Show every line below where "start" can be found.

#### [Input data]
:::::

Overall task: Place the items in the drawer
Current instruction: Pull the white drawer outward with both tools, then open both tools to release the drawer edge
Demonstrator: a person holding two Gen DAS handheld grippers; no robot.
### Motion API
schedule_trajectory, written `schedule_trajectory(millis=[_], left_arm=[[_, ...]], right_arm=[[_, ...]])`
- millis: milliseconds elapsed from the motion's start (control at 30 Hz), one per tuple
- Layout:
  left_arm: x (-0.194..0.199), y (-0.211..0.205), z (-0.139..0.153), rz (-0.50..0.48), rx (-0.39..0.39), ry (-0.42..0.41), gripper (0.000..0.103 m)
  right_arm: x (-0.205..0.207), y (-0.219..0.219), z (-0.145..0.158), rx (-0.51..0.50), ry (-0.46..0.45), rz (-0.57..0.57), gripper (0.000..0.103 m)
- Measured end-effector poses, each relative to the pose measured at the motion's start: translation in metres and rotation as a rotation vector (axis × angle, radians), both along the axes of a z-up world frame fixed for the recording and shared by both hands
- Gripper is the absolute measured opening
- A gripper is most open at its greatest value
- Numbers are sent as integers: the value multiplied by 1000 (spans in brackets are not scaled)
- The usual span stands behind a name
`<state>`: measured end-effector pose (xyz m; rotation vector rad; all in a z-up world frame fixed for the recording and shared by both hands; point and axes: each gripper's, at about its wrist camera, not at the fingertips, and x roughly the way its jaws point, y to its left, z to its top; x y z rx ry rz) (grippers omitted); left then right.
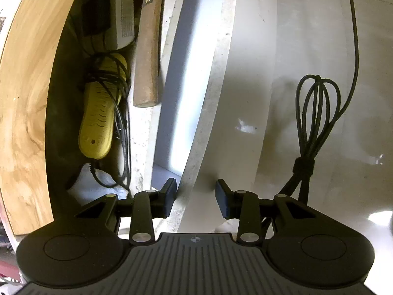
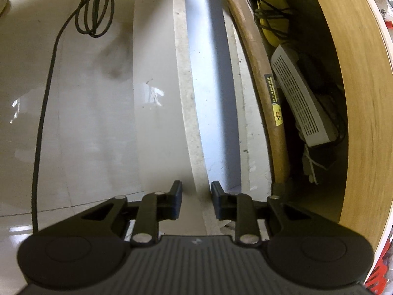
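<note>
Left wrist: curved wooden hammer handle (image 1: 147, 49) beside ribbed yellow plastic case (image 1: 99, 113).

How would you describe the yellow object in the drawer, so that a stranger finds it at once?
Look into the open drawer with the curved pale wood front. Beside the long wooden handle, below the white vented box, lies the yellow object. It is the only yellow thing there, long and shoe-shaped, with black cord wound around it.

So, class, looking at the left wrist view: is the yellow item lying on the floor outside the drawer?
No. The yellow item lies inside the drawer, wrapped in black cord beside the wooden handle.
</note>
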<state>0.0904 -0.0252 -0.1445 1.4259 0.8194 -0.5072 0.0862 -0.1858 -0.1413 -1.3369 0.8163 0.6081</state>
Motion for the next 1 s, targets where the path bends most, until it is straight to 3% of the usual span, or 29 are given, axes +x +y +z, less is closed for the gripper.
schedule_trajectory(millis=[1000], left_arm=[[-46, 7, 20, 10, -58, 360, 27]], right_arm=[[-44, -1, 23, 76, 382, -17, 21]])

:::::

#### [Finished task]
- millis: milliseconds elapsed from the motion's start (control at 30 Hz), one per tuple
- Measured end-effector poses, each relative to the pose measured at the motion's start: translation in metres and rotation as a rotation vector (axis × angle, radians), both along the axes of a z-up world frame fixed for the recording and shared by both hands

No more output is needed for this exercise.